These are the key concepts you need to understand to accurately answer the question.

Initial Value Problems
Initial value problems (IVPs) are a type of differential equation where the solution is required to satisfy certain conditions at the beginning of the interval. These conditions are called "initial values". In the context of solving differential equations, initial values specify the state of the system at the start of the time period of interest.
For our exercise, the system of equations is given initial values of \(x_1(0) = 0.8\) and \(x_2(0) = 0\). This means that at time \(t=0\), the variable \(x_1\) starts at 0.8, and \(x_2\) starts at 0.
Initial value problems are crucial in modeling scenarios where the initial state is known and the objective is to predict future behavior. Think of a rocket's trajectory starting from a launch pad, or the growth of a population starting from a known size.
Runge-Kutta Method
The Runge-Kutta methods are a family of iterative methods used to approximate solutions to ordinary differential equations. They are known for their accuracy and stability, especially the 4th-order Runge-Kutta method, which is one of the most commonly used.
In our problem, we use the 4th-order Runge-Kutta method to solve the initial value problem numerically. It approximates the solution by combining information from several points in each interval, rather than just the endpoints.
This approach improves the accuracy without significantly increasing the computational complexity. The Runge-Kutta method is favored because it balances efficiency and precision, making it especially useful for solving systems of differential equations like the one in our exercise.
Numerical Solutions
When analytical solutions to differential equations are difficult or impossible to find, numerical solutions provide an alternative. These are approximate solutions obtained using computational algorithms.
Numerical methods like the Euler method or Runge-Kutta can be implemented using software packages such as MATLAB, Python with SciPy, or similar tools. These programs numerically integrate the differential equations given their initial conditions across the desired time span.

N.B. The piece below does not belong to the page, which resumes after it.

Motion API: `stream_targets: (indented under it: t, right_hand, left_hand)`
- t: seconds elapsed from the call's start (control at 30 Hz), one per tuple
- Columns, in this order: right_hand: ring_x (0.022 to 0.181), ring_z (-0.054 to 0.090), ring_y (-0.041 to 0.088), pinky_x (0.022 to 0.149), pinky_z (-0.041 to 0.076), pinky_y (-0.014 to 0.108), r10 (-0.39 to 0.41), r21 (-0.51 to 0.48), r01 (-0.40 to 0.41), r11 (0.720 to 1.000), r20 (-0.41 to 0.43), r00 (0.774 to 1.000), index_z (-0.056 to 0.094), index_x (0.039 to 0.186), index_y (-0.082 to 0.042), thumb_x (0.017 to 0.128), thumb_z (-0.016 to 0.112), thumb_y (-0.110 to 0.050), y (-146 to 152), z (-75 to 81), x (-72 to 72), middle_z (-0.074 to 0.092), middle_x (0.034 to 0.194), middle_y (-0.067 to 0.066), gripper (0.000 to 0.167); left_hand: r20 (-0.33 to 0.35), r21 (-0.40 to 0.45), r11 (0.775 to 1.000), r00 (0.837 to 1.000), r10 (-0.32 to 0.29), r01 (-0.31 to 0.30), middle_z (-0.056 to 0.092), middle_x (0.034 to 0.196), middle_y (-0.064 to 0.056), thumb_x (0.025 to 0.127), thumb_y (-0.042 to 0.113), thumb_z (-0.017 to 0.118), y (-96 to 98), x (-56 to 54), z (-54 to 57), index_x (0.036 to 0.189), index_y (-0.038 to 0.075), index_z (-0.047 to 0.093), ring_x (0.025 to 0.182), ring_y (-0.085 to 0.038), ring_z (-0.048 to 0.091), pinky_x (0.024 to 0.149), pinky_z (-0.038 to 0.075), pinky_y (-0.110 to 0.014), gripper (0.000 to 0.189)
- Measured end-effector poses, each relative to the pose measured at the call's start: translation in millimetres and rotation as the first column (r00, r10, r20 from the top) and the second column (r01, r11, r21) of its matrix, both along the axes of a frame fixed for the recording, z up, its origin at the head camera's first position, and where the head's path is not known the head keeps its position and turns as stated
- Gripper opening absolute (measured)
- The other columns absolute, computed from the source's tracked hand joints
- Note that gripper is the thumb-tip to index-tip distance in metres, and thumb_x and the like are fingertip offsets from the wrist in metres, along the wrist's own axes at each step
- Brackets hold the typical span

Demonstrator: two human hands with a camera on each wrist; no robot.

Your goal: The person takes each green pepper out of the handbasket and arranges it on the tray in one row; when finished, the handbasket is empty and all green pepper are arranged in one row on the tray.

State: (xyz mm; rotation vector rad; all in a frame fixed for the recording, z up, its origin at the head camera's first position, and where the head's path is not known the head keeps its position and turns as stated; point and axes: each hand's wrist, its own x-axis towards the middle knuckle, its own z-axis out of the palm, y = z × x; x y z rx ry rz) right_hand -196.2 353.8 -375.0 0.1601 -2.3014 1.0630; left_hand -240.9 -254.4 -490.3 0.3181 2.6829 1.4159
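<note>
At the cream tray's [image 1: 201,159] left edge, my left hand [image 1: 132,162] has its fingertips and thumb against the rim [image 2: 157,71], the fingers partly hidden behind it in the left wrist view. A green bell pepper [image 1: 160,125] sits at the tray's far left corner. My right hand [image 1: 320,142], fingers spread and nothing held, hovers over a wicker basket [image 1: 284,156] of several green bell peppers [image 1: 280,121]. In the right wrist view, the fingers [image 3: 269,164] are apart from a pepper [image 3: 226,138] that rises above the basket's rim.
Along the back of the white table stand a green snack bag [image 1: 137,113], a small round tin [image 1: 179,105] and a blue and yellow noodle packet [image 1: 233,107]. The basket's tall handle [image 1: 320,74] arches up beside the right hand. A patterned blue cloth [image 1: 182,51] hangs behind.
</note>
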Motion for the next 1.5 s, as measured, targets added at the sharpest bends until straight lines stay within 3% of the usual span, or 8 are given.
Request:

For complex systems or equations, numerical solutions are invaluable, as they allow for the exploration and understanding of the system's behavior through simulated data. The beauty of numerical solutions is in their capacity to handle real-world complexities where exact solutions are not feasible.
System of Differential Equations
A system of differential equations involves multiple functions and their derivatives and are typically used to describe interconnected dynamic systems. In our exercise, we have two differential equations describing the relationship between variables \(x_1\) and \(x_2\).
Each equation in the system is dependent on the others, meaning the variables affect each other's rate of change. This makes the problem more complex compared to single differential equations, as all equations must be solved simultaneously.
Systems of differential equations are common in modeling situations such as ecosystem dynamics, economics, and engineering, where multiple factors interact continuously over time. Solving these systems helps in predicting how the system evolves, making them invaluable in scientific and applied research.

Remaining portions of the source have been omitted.